(DATASET SECTION Opens)
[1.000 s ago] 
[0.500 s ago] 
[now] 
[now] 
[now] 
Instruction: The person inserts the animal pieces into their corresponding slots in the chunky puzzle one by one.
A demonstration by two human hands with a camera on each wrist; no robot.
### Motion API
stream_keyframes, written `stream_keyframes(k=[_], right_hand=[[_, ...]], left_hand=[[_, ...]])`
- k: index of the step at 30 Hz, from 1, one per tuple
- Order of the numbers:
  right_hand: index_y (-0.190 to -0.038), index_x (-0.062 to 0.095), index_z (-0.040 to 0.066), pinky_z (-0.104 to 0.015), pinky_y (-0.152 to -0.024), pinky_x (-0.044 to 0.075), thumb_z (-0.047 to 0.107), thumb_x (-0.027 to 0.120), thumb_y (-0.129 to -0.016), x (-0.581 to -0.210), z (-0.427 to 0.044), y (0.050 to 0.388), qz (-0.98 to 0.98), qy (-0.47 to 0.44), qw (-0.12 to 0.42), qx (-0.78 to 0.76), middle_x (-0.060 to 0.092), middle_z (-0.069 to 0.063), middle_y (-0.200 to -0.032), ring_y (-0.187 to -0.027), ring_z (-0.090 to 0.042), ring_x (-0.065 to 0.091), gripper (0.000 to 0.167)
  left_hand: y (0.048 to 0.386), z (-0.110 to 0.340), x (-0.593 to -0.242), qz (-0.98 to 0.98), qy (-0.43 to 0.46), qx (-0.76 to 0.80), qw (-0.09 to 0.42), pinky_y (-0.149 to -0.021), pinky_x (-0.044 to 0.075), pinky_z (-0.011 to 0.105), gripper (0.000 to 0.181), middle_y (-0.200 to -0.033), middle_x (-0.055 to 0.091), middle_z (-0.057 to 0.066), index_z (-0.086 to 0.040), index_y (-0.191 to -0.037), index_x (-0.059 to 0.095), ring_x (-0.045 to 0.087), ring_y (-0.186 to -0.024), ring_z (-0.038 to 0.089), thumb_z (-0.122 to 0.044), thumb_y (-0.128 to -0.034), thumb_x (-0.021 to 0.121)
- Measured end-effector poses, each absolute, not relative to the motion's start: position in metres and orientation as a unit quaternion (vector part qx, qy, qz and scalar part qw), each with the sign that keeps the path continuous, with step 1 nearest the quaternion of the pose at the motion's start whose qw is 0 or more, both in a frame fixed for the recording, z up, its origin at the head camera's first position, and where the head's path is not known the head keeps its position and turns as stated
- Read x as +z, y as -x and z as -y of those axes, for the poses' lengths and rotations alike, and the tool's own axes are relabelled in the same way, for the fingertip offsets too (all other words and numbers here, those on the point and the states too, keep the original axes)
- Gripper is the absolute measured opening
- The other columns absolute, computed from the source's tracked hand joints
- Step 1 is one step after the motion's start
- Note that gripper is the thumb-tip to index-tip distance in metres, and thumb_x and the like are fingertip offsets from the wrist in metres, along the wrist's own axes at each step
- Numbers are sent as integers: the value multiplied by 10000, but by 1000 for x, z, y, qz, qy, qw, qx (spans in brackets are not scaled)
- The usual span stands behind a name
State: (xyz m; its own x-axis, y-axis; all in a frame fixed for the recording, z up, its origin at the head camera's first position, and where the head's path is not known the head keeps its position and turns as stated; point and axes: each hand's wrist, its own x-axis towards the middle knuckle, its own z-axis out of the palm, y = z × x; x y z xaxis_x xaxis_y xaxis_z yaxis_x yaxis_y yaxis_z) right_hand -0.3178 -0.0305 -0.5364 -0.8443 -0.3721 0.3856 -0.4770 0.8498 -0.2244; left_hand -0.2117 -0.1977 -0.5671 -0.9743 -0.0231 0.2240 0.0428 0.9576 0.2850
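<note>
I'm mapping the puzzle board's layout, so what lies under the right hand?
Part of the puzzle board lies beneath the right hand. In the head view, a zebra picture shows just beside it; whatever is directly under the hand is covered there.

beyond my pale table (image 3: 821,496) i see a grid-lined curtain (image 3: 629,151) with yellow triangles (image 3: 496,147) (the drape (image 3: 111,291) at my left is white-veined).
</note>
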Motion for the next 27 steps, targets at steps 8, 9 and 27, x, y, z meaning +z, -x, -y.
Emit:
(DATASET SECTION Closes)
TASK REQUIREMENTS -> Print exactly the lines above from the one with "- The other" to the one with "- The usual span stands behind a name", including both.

TASK OUTPUT ->
- The other columns absolute, computed from the source's tracked hand joints
- Step 1 is one step after the motion's start
- Note that gripper is the thumb-tip to index-tip distance in metres, and thumb_x and the like are fingertip offsets from the wrist in metres, along the wrist's own axes at each step
- Numbers are sent as integers: the value multiplied by 10000, but by 1000 for x, z, y, qz, qy, qw, qx (spans in brackets are not scaled)
- The usual span stands behind a name

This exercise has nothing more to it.